»»

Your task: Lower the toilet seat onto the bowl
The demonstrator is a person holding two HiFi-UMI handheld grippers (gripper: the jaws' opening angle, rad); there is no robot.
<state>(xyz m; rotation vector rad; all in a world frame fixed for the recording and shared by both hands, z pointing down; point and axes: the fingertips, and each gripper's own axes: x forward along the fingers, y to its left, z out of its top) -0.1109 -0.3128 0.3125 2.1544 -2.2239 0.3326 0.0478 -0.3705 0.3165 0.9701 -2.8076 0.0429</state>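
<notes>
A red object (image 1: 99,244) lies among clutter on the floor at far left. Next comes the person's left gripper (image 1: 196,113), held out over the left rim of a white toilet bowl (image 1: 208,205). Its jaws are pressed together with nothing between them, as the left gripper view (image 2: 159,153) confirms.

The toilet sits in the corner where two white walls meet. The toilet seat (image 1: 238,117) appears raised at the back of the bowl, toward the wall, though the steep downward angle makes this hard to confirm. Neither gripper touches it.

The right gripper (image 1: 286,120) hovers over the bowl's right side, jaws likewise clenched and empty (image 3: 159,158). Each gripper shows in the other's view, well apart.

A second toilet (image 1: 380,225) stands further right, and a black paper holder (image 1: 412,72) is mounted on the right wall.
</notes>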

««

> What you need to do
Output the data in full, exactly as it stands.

> Answer for the task
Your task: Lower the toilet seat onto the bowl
The demonstrator is a person holding two HiFi-UMI handheld grippers (gripper: the jaws' opening angle, rad); there is no robot.
<state>(xyz m; rotation vector rad; all in a world frame fixed for the recording and shared by both hands, z pointing down; point and axes: the fingertips, and each gripper's own axes: x forward along the fingers, y to its left, z out of its top) -0.1109 -0.3128 0.3125 2.1544 -2.2239 0.3326 0.0478 -0.3705 0.3165 0.9701 -2.8076 0.0429</state>
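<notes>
A red object (image 1: 99,244) lies among clutter on the floor at far left. Next comes the person's left gripper (image 1: 196,113), held out over the left rim of a white toilet bowl (image 1: 208,205). Its jaws are pressed together with nothing between them, as the left gripper view (image 2: 159,153) confirms.

The toilet sits in the corner where two white walls meet. The toilet seat (image 1: 238,117) appears raised at the back of the bowl, toward the wall, though the steep downward angle makes this hard to confirm. Neither gripper touches it.

The right gripper (image 1: 286,120) hovers over the bowl's right side, jaws likewise clenched and empty (image 3: 159,158). Each gripper shows in the other's view, well apart.

A second toilet (image 1: 380,225) stands further right, and a black paper holder (image 1: 412,72) is mounted on the right wall.
</notes>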

The response to this exercise is complete.